- [What to do] All lines from the one containing "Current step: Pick" through the end of the data below must be reproduced exactly, and no others.
- Opening Delimiter -
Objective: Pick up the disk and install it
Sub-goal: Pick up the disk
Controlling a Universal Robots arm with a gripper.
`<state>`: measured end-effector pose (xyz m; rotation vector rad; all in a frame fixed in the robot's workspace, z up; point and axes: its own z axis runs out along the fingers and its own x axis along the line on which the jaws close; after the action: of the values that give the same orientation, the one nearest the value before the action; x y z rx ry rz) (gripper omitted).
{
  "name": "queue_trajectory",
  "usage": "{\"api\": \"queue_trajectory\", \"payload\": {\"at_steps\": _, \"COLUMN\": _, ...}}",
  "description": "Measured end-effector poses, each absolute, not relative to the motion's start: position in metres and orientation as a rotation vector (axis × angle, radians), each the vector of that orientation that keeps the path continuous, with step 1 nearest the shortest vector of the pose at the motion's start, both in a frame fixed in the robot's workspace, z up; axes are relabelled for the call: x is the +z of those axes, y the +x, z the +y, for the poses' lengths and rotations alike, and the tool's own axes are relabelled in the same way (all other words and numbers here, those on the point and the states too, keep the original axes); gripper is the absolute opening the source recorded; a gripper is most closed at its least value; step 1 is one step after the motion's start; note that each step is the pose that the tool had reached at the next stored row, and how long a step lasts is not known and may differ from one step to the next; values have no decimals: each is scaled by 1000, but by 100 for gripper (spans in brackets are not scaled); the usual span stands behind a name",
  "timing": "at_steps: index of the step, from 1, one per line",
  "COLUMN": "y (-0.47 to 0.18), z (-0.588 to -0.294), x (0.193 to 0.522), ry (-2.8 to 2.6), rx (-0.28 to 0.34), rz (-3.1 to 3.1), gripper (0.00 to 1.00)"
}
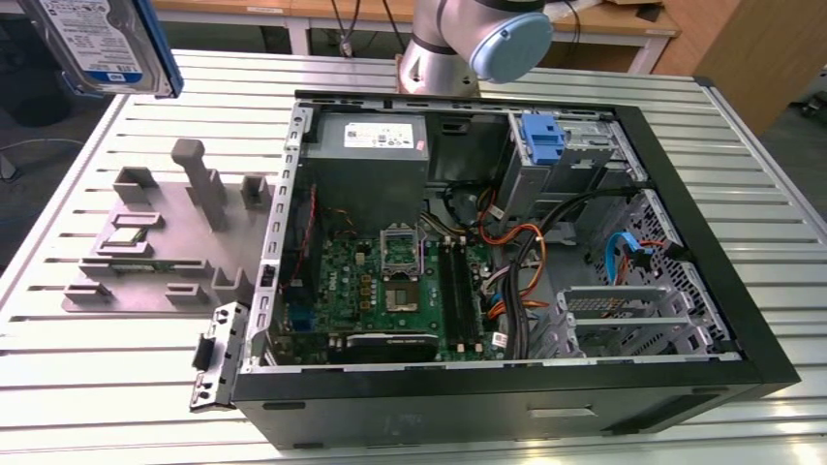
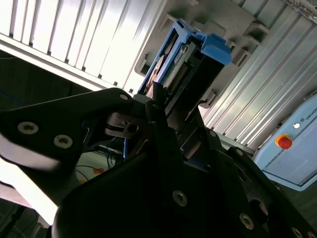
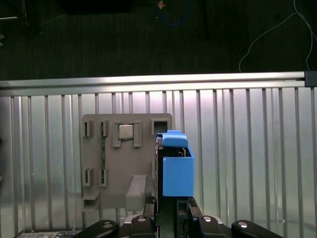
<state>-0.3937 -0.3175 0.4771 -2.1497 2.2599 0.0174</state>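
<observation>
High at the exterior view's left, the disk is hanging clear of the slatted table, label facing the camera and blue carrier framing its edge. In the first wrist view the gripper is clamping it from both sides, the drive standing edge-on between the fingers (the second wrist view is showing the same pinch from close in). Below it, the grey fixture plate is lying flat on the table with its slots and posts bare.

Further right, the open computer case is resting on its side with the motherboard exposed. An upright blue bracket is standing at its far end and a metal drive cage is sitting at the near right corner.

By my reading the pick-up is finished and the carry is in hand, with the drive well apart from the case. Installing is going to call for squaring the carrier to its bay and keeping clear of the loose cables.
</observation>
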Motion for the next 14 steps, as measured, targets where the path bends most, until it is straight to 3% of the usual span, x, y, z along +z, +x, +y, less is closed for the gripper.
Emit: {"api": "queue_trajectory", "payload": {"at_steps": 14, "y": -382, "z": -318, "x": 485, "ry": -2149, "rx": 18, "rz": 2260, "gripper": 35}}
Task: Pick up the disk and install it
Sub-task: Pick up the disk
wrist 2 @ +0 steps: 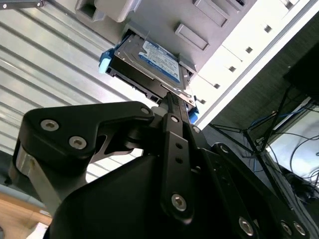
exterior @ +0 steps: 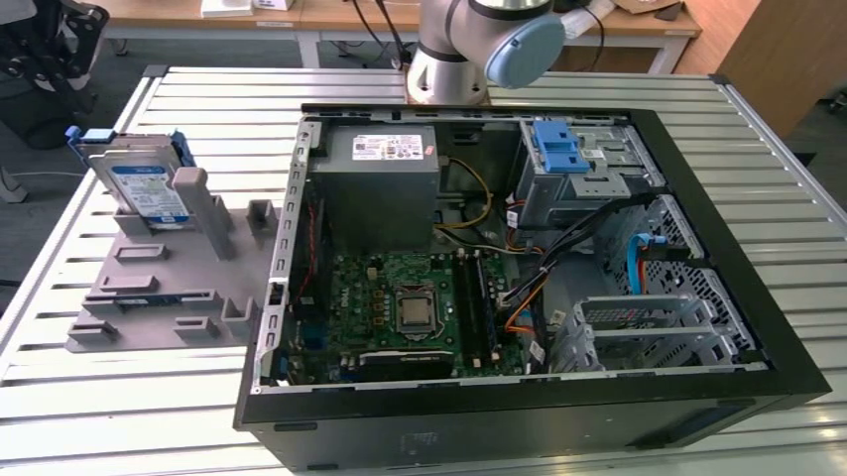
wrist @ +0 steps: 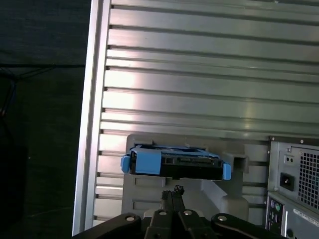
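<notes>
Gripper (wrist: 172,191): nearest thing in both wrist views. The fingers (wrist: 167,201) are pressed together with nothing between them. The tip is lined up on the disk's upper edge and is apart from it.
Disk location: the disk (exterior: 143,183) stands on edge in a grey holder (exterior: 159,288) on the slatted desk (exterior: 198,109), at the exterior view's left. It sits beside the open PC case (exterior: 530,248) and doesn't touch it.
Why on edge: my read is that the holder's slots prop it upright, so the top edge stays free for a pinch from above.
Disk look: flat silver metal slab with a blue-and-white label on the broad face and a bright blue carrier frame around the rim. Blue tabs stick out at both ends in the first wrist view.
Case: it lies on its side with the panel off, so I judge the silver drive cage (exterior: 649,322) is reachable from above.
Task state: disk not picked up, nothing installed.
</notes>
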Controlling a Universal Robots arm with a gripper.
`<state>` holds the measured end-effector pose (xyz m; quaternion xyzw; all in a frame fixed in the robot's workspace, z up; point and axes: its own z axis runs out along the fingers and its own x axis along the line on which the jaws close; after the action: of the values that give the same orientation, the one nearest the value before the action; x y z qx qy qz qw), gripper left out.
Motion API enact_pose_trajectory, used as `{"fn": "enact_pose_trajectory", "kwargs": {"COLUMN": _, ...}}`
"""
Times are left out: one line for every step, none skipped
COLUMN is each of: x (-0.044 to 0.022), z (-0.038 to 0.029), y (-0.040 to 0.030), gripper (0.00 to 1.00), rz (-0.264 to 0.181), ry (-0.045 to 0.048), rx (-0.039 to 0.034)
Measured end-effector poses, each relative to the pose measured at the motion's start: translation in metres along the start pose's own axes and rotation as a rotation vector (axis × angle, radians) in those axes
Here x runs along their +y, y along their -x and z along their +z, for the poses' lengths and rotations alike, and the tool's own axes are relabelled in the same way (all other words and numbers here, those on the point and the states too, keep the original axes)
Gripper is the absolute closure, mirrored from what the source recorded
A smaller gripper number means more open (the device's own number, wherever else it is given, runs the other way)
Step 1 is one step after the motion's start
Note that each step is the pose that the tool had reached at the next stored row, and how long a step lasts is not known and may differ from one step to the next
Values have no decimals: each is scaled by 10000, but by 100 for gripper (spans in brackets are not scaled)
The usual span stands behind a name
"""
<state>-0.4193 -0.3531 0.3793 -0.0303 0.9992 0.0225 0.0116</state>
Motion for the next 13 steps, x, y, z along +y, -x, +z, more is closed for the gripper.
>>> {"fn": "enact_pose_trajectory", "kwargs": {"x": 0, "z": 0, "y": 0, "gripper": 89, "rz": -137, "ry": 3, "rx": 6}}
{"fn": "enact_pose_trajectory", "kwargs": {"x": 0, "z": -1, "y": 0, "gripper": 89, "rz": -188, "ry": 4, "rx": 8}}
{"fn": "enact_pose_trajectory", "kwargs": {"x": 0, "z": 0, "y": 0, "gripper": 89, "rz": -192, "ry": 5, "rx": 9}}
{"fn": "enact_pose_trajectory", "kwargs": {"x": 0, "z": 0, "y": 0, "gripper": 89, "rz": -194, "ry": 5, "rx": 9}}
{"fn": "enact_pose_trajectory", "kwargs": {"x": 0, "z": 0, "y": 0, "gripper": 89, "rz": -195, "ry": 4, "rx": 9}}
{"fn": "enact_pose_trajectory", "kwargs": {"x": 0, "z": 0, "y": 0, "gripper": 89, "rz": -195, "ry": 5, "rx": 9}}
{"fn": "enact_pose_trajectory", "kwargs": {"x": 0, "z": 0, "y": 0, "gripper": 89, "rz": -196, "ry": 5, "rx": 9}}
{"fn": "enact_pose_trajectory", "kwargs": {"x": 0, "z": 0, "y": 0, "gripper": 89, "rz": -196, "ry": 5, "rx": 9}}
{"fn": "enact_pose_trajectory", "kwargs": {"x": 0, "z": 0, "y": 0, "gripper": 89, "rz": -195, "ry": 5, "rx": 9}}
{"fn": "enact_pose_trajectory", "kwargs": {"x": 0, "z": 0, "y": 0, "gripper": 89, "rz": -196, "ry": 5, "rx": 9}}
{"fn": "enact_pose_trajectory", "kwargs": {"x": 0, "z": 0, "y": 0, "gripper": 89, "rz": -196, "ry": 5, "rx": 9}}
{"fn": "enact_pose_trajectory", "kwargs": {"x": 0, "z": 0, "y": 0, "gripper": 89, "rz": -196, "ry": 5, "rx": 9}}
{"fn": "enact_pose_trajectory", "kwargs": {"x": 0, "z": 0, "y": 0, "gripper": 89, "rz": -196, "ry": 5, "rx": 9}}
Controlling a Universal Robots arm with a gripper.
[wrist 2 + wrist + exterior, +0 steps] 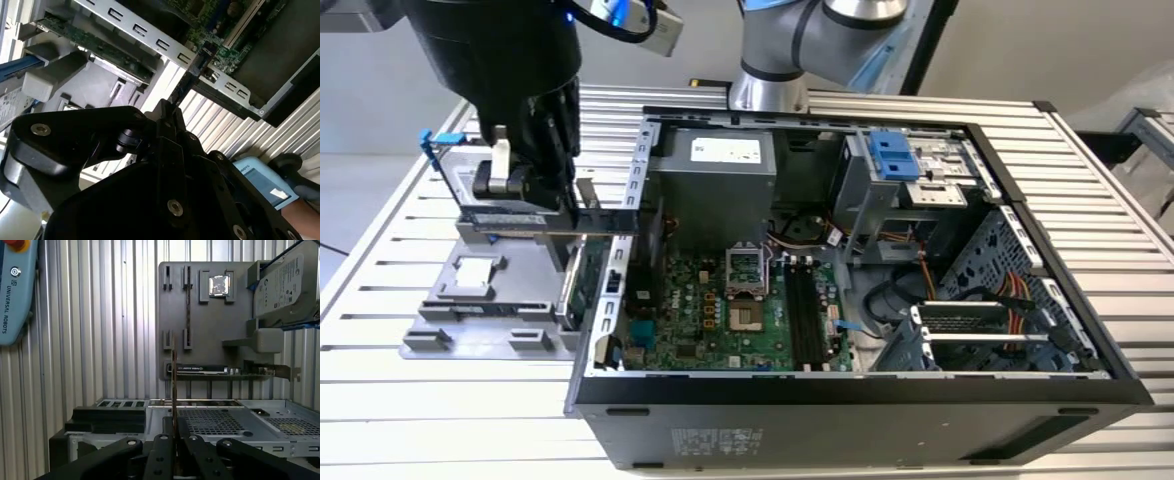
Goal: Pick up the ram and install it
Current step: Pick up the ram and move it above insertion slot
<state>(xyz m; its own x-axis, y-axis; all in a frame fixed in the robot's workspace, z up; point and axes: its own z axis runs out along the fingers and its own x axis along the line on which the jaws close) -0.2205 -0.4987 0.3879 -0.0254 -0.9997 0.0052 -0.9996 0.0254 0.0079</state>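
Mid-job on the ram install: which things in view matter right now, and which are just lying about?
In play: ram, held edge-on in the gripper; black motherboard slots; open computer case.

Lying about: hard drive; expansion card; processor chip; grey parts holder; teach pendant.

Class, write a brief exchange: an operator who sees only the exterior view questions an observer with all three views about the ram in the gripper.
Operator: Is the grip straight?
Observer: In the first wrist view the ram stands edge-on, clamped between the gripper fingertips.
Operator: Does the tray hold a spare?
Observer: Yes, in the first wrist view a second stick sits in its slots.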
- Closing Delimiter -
- [Answer]
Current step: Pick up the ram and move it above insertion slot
<state>(xyz m; its own x-axis, y-axis; all in a frame fixed in the robot's workspace, z up; point and axes: its own z axis runs out along the fingers and its own x axis along the line on which the jaws close) -0.2205 -0.4987 0.3879 -0.0254 -0.9997 0.0052 -0.9996 0.0254 0.0079</state>
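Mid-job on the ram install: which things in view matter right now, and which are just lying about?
In play: ram, held edge-on in the gripper; black motherboard slots; open computer case.

Lying about: hard drive; expansion card; processor chip; grey parts holder; teach pendant.

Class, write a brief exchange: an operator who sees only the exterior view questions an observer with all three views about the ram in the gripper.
Operator: Is the grip straight?
Observer: In the first wrist view the ram stands edge-on, clamped between the gripper fingertips.
Operator: Does the tray hold a spare?
Observer: Yes, in the first wrist view a second stick sits in its slots.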

The work is done, and the output is complete.